Would you give the number of lines in the entries that contain the word "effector"? Nothing else is needed.
======== SOURCE RECORDS
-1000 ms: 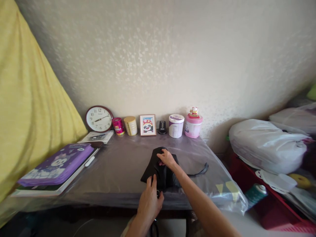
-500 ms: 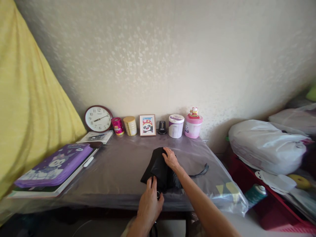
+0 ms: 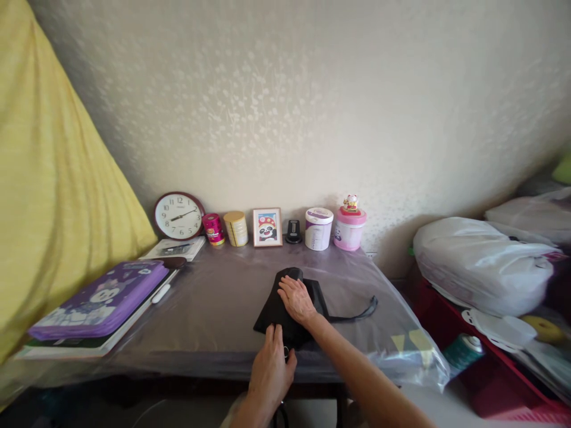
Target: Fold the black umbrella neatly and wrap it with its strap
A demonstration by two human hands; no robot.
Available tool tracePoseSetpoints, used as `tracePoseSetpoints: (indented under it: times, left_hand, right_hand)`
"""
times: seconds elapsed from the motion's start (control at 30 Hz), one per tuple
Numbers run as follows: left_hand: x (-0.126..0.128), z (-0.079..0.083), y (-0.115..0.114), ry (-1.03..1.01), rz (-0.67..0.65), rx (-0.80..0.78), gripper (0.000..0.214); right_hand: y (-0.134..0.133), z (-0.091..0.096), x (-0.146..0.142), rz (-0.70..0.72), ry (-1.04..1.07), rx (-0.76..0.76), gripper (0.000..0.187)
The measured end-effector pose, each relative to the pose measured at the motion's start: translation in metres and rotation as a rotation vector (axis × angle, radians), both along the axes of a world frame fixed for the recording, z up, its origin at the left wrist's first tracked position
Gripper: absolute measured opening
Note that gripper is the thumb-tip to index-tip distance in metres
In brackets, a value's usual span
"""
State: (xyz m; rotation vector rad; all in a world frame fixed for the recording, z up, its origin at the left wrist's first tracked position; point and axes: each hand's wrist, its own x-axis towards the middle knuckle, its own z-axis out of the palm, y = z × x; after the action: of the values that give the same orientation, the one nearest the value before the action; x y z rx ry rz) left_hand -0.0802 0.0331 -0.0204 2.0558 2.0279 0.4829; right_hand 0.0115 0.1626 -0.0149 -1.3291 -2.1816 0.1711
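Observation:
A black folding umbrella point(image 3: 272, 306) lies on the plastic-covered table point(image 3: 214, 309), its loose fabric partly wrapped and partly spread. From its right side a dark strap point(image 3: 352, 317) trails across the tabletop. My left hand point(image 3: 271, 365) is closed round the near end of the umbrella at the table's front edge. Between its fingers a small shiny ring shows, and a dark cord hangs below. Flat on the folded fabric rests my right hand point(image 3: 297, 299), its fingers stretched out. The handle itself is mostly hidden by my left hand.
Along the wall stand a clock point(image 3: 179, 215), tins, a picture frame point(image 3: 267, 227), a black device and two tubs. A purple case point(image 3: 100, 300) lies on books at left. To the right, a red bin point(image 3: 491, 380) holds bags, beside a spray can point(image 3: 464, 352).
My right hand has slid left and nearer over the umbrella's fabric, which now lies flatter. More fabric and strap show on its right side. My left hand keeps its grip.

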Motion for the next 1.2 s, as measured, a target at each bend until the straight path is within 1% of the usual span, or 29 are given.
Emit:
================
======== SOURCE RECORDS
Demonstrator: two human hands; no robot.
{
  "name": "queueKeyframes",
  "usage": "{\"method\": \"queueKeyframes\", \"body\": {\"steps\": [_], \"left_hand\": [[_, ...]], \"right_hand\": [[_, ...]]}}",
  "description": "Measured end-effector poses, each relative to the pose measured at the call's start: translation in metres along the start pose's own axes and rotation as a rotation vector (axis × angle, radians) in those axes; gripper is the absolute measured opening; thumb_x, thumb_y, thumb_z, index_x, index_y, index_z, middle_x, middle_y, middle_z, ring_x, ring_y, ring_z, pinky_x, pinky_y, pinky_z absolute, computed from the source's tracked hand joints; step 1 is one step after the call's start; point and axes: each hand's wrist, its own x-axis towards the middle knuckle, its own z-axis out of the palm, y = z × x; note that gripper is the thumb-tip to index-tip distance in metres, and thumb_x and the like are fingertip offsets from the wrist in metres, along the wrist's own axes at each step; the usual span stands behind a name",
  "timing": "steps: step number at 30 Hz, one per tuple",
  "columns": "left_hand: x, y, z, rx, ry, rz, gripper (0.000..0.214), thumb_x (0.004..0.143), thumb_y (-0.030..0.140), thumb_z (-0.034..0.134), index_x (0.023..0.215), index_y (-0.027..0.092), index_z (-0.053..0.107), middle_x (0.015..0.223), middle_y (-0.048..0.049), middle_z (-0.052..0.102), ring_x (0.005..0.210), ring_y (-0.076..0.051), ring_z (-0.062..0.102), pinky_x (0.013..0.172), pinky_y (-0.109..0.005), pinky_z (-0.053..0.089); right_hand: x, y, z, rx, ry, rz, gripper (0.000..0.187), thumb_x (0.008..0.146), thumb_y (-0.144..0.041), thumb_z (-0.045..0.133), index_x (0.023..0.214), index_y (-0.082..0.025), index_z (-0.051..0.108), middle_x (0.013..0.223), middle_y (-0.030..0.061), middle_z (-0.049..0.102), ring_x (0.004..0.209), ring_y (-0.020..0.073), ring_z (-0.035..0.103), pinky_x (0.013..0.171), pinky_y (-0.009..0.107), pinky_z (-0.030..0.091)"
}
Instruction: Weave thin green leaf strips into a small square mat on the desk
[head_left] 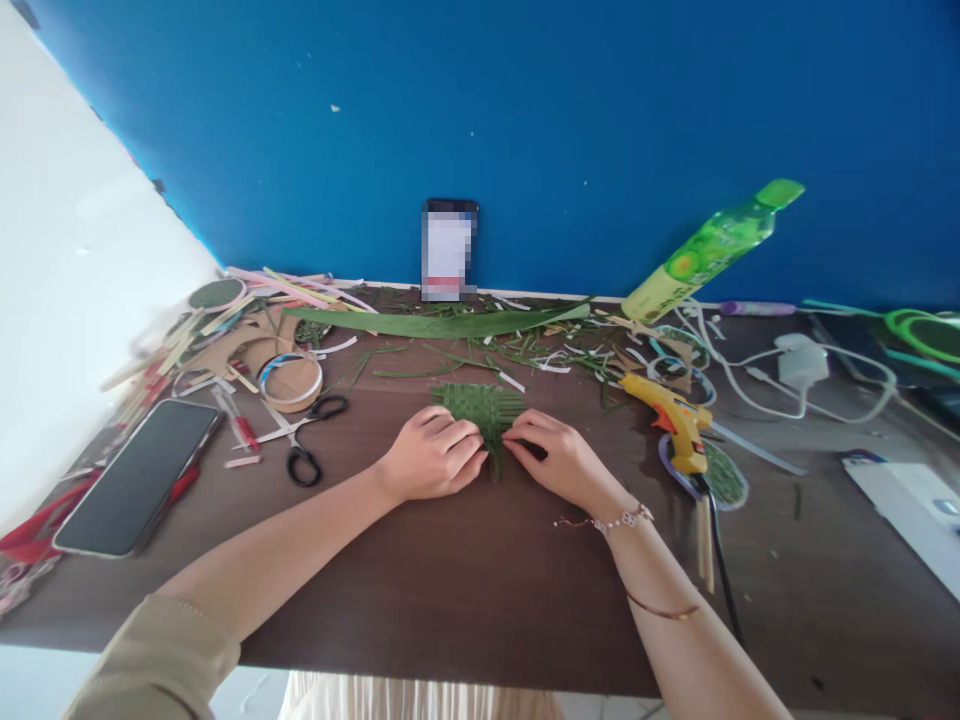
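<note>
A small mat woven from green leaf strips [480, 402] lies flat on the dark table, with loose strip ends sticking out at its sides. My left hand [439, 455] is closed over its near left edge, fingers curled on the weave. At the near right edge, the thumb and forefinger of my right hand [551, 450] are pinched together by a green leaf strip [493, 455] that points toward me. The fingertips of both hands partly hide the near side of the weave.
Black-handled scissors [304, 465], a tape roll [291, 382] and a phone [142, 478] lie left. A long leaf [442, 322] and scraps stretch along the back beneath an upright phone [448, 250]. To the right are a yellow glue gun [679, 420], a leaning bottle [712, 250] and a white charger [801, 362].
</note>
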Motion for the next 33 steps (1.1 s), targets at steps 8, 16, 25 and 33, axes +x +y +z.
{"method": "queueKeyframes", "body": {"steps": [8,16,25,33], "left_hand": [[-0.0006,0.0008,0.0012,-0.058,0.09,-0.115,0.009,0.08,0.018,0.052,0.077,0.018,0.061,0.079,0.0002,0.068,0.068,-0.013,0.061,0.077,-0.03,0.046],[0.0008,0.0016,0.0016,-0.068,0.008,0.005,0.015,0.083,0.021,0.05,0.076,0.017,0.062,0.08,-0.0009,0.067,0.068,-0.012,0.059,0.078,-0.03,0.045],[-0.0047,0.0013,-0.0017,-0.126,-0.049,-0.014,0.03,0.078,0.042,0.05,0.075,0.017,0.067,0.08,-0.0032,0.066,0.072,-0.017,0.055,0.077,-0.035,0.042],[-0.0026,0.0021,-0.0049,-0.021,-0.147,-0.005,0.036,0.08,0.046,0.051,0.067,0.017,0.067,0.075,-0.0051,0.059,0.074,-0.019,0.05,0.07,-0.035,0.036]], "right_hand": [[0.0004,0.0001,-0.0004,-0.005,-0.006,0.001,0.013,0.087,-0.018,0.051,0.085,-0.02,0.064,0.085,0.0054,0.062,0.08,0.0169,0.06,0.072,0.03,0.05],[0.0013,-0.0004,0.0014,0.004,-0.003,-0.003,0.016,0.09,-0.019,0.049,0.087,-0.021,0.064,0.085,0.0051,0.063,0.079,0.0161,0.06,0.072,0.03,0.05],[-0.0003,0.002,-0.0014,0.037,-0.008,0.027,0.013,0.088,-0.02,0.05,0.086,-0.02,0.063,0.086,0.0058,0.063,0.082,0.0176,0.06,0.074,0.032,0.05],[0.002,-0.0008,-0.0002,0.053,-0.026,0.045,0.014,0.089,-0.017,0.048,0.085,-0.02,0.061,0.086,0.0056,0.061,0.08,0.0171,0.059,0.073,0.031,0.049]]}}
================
• **THE COMPLETED TASK**
2